Em regra, bens adquiridos onerosa e conjuntamente durante o casamento ou união estável podem ser partilhados.
Um perfil comercial pode ser considerado bem partilhável quando:
gera renda recorrente
possui valor econômico mensurável
foi desenvolvido durante a relação
contou com esforço comum, direto ou indireto
Nesses casos, o perfil deixa de ser apenas uma conta pessoal e passa a ser ativo imaterial.
2.1. Seguidores entram na partilha?
Seguidores não são “bens” tradicionais, mas integram o valor econômico do perfil.
O que pode ser discutido judicialmente não é a “divisão” dos seguidores, mas:
o valor econômico da base construída
o impacto dos seguidores na monetização
a indenização ou compensação financeira
Não há como dividir seguidores ao meio, mas há como avaliar o ativo digital.
3. Regime de bens faz diferença
O regime de bens é decisivo:
Comunhão parcial: perfis criados ou monetizados durante a relação tendem a entrar na partilha
Comunhão universal: a regra é ainda mais ampla
Separação total: em princípio, não há partilha, salvo prova de sociedade de fato
Separação obrigatória: exige prova robusta de esforço comum
O foco não é apenas quem “criou” o perfil, mas como ele foi explorado economicamente.
4. Perfil pessoal x perfil comercial
A distinção é central.
Perfis predominantemente pessoais, mesmo populares, tendem a:
não ser partilhados
não gerar direito automático à divisão
não configurar ativo comum
Já perfis com:
publicidade recorrente
contratos com marcas
CNPJ vinculado
estrutura profissional
podem ser tratados como empresa digital, ainda que informal.

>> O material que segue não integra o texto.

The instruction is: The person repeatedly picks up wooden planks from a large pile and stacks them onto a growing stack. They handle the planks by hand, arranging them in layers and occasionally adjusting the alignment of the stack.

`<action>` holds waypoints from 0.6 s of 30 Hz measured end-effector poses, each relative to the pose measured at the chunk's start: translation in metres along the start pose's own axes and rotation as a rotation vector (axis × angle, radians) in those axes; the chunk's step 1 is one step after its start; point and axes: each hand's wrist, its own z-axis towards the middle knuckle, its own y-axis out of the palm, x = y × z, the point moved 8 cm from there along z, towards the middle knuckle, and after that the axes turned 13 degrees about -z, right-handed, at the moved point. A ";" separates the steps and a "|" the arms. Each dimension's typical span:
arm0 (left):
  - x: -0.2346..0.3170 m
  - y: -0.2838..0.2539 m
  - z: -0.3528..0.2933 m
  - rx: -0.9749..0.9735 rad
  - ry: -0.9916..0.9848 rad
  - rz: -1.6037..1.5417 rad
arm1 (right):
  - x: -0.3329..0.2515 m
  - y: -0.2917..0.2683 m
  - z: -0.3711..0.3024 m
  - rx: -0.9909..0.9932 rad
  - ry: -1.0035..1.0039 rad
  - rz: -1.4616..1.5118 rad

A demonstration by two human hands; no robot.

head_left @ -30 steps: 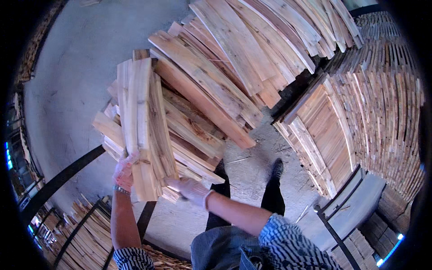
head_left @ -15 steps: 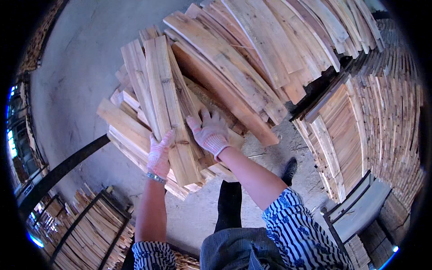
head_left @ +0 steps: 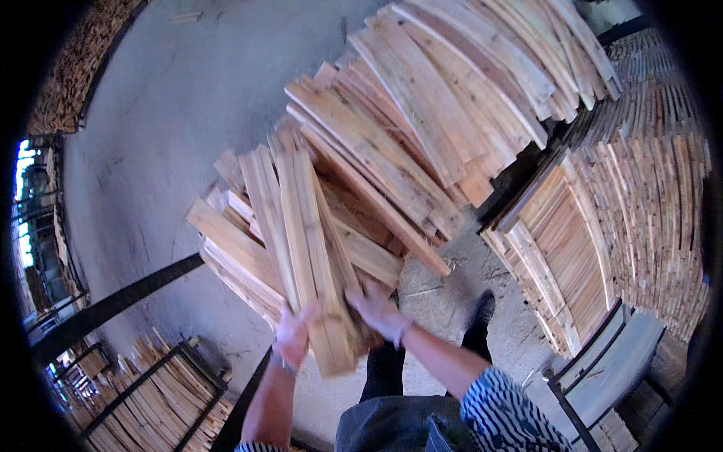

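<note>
Several long wooden boards (head_left: 310, 264) stand bunched together, tilted, with their near ends between my two gloved hands. My left hand (head_left: 292, 335) is wrapped round their left edge near the bottom, its thumb lying on the face of the front board. On the opposite side my right hand (head_left: 380, 313) presses against the right edge, its fingers partly hidden behind the wood and blurred. The boards' far ends lean over a loose pile of shorter boards (head_left: 237, 233) just behind them.
A long row of leaning planks (head_left: 422, 98) runs to the far right. Stacked slats (head_left: 640, 218) rise at the right. A dark metal bar (head_left: 143, 294) crosses at the left, near racked wood strips (head_left: 158, 392). My shoe (head_left: 484, 307) is on the dusty floor.
Both hands have come nearer my body, drawing the bunched boards along with them. My right hand has moved down to the boards' near end. The whole view has shifted slightly.
</note>
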 end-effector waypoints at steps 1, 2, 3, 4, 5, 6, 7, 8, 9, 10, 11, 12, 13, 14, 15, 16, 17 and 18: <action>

4.1. E quando só um cônjuge aparece?
O fato de apenas um dos cônjuges aparecer nos vídeos ou fotos não impede a partilha.
O outro pode ter contribuído com:
investimento financeiro
suporte operacional
gestão de contratos
produção, edição ou logística
abdicação profissional em favor do projeto
Esse esforço indireto é juridicamente relevante.
5. Faturamento, contratos e recebíveis
Entram na discussão:
valores já recebidos
contratos em vigor
campanhas fechadas durante a relação
recebíveis futuros vinculados a trabalho pretérito
O que se partilha não é a pessoa nem a imagem, mas o resultado econômico gerado no período comum.
6. Provas são decisivas
Para sustentar a partilha, costumam ser relevantes:
extratos bancários
contratos com marcas
histórico de monetização
mensagens sobre gestão do perfil
prova de participação do outro cônjuge
registros de CNPJ ou MEI
Sem prova de valor econômico ou esforço comum, a tese perde força.
7. Conclusão: seguidores não se dividem, patrimônio sim
No divórcio, o perfil do Instagram não é automaticamente partilhável — mas pode se tornar.
Quando há monetização, profissionalização e esforço comum, o perfil deixa de ser apenas expressão pessoal e passa a ser ativo econômico sujeito à partilha ou compensação financeira.
A regra prática é clara:
não se divide o perfil, mas se discute o valor que ele gerou enquanto patrimônio do casal.